Standing morphing to travelling waves, and other stupid notions
 

Before Cecil jumps on the typo, see below. My profuse apologies.

Jim Kelley wrote:

Cecil Moore wrote:

On Jan 8, 2:39 pm, Jim Kelley wrote:

But when you write the equation for the superposition of
traveling waves and claim that resultant standing wave is a different
kind of electromagnetic wave, that is a misguided point of view.



That's not true unless you consider Eugene Hecht to be misguided.


Of course it's true, and Dr. Hecht does post here.

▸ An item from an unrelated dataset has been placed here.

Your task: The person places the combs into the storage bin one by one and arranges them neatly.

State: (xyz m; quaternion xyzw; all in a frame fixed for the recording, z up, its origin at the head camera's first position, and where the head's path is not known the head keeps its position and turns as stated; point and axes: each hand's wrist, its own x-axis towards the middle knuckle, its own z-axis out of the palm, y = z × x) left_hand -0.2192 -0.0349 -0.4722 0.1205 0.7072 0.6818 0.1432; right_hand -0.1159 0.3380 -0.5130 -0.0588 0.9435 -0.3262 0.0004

and Dr. Hecht does not post here.

He
said standing waves are so different from traveling waves that they
probably shouldn't even be considered to be waves at all since they
are not even moving.


On what page has Dr. Hecht written "a standing wave is a different kind
of electromagnetic wave"?

Those waveforms could hardly be any different yet you asserted that
they are linked by a trig identity.


I asserted that expression for the sum of traveling waves and the
expression for the resulting standing wave pattern are related by trig
identity, as per page 140 of the 28th Edition of the CRC Standard
Mathematical Tables Handbook.

A standing wave is not only different from an EM traveling wave, it
cannot correctly even be called an EM wave because it is not moving at
the speed of light in the medium, a technical requirement for EM
waves.


The 'wave' which stands is merely an amplitude envelope for the waves
which move. It's not a "different kind of electromagnetic wave." If you
were to instead characterize a 'standing wave' as a different kind of
interference pattern, then we would in fact be in agreement.

ac6xg

Standing morphing to travelling waves, and other stupid notions
 

Cecil Moore wrote:

...
P.S. I'm on my daughter's computer posting from Google.
--
73, Cecil, w5dxp.com

Cecil:

Break down and buy a laptop (even a used one.) Make sure it has a
wireless card or, get a USB wireless dongle (make sure the laptop has
USB ports!)

Jiwire(http://www.jiwire.com) can be used to find any free wireless
hotspots in the areas you are in, or even paid ones--for that matter.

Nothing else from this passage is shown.